How to complete this task:
Of all the lines below, return only those starting with the line holding "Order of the" and going on through the line holding "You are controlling", exactly as written.

Material provided:
Segment Open

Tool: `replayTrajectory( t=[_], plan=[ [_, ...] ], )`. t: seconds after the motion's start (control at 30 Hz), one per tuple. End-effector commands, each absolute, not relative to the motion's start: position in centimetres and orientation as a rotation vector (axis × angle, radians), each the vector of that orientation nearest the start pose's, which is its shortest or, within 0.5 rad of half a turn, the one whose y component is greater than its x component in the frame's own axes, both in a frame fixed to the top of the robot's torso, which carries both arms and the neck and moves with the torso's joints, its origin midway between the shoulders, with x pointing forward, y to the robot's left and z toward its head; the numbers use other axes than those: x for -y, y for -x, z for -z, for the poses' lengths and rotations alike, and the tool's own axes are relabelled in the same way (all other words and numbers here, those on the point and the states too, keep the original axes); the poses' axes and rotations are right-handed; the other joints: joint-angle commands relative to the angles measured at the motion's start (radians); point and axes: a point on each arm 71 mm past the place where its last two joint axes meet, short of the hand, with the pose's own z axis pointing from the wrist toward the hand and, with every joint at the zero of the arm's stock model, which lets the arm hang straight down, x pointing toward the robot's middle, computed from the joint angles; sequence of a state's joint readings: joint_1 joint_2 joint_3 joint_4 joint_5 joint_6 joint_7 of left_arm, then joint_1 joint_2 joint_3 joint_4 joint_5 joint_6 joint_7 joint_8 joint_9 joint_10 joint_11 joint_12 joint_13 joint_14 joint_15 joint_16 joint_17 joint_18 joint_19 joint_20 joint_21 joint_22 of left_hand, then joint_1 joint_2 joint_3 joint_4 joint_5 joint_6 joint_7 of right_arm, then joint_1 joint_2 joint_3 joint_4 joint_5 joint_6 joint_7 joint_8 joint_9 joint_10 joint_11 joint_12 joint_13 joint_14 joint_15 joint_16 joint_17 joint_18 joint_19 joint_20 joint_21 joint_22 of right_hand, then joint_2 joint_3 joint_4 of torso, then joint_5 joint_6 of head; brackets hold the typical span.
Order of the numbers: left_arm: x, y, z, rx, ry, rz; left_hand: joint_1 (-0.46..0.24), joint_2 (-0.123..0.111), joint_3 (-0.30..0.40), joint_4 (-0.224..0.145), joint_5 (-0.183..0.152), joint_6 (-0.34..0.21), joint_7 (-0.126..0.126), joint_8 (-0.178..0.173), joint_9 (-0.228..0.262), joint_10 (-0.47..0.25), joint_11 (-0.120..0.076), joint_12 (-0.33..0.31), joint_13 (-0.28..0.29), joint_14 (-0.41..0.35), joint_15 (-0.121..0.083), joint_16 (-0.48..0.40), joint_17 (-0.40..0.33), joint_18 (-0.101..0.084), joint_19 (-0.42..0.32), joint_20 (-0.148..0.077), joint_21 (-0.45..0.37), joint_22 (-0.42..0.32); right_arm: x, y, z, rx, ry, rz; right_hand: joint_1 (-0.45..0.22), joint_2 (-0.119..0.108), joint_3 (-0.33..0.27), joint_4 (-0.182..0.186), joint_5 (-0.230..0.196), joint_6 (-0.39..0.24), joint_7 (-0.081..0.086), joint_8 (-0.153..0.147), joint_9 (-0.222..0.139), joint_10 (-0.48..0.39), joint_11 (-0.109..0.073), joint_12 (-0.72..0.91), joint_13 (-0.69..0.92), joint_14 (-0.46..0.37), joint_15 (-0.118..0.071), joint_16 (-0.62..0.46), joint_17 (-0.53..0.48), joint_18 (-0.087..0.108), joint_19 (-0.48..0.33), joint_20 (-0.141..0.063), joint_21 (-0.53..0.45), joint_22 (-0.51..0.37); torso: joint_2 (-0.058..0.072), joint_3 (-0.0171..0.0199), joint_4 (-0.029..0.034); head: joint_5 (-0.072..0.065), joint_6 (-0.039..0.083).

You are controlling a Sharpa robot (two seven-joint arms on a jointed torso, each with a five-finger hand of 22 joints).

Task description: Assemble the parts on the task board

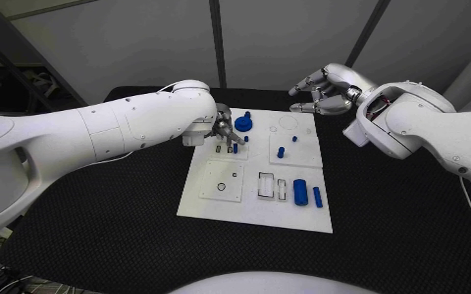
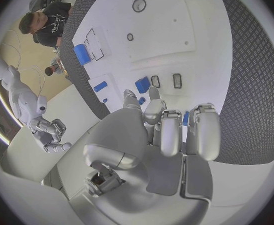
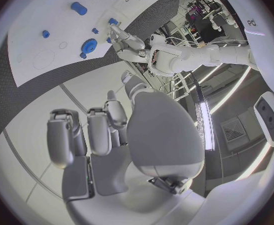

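Observation:
The white task board (image 1: 257, 202) lies mid-table. My left hand (image 1: 224, 131) reaches down over its far left part, fingertips beside a round blue part (image 1: 244, 124) and just behind two dark slots and a small blue piece (image 1: 235, 148). In the left wrist view the left hand's fingers (image 2: 169, 130) point at those slots, and a blue sliver (image 2: 186, 118) shows between them; whether it is held is unclear. My right hand (image 1: 324, 93) hovers off the board's far right corner, fingers loosely bent, holding nothing.
A short blue peg (image 1: 281, 152) and a smaller one (image 1: 293, 139) stand mid-board. A thick blue cylinder (image 1: 300, 192) and a thinner bar (image 1: 317, 197) lie near the front right, beside empty rectangular slots (image 1: 266, 184). Black matting (image 1: 393, 212) surrounds the board.

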State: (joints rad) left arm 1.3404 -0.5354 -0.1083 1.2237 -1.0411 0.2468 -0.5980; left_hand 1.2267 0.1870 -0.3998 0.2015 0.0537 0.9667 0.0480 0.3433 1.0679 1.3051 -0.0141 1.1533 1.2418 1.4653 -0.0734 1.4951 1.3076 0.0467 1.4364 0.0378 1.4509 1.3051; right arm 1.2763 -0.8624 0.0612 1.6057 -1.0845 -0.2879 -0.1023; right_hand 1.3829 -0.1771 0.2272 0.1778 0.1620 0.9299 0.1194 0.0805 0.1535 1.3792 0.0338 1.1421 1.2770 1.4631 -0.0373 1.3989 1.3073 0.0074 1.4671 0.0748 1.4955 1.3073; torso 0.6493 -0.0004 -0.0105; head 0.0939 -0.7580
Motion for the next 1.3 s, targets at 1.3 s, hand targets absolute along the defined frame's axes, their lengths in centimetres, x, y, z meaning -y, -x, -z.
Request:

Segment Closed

Task solution:
Order of the numbers: left_arm: x, y, z, rx, ry, rz; left_hand: joint_1 (-0.46..0.24), joint_2 (-0.123..0.111), joint_3 (-0.30..0.40), joint_4 (-0.224..0.145), joint_5 (-0.183..0.152), joint_6 (-0.34..0.21), joint_7 (-0.126..0.126), joint_8 (-0.178..0.173), joint_9 (-0.228..0.262), joint_10 (-0.47..0.25), joint_11 (-0.120..0.076), joint_12 (-0.33..0.31), joint_13 (-0.28..0.29), joint_14 (-0.41..0.35), joint_15 (-0.121..0.083), joint_16 (-0.48..0.40), joint_17 (-0.40..0.33), joint_18 (-0.101..0.084), joint_19 (-0.42..0.32), joint_20 (-0.148..0.077), joint_21 (-0.45..0.37), joint_22 (-0.42..0.32); right_arm: x, y, z, rx, ry, rz; right_hand: joint_1 (-0.45..0.22), joint_2 (-0.119..0.108), joint_3 (-0.33..0.27), joint_4 (-0.182..0.186), joint_5 (-0.230..0.196), joint_6 (-0.39..0.24), joint_7 (-0.081..0.086), joint_8 (-0.153..0.147), joint_9 (-0.222..0.139), joint_10 (-0.48..0.39), joint_11 (-0.109..0.073), joint_12 (-0.72..0.91), joint_13 (-0.69..0.92), joint_14 (-0.46..0.37), joint_15 (-0.118..0.071), joint_16 (-0.62..0.46), joint_17 (-0.53..0.48), joint_18 (-0.087..0.108), joint_19 (-0.48..0.33), joint_20 (-0.141..0.063), joint_21 (-0.53..0.45), joint_22 (-0.51..0.37); torso: joint_2 (-0.058..0.072), joint_3 (-0.0171..0.0199), joint_4 (-0.029..0.034); head: joint_5 (-0.072..0.065), joint_6 (-0.039..0.083).

You are controlling a Sharpa robot (two seven-joint arms on a jointed torso, each with a five-finger hand of 22 joints).

The exercise is finished.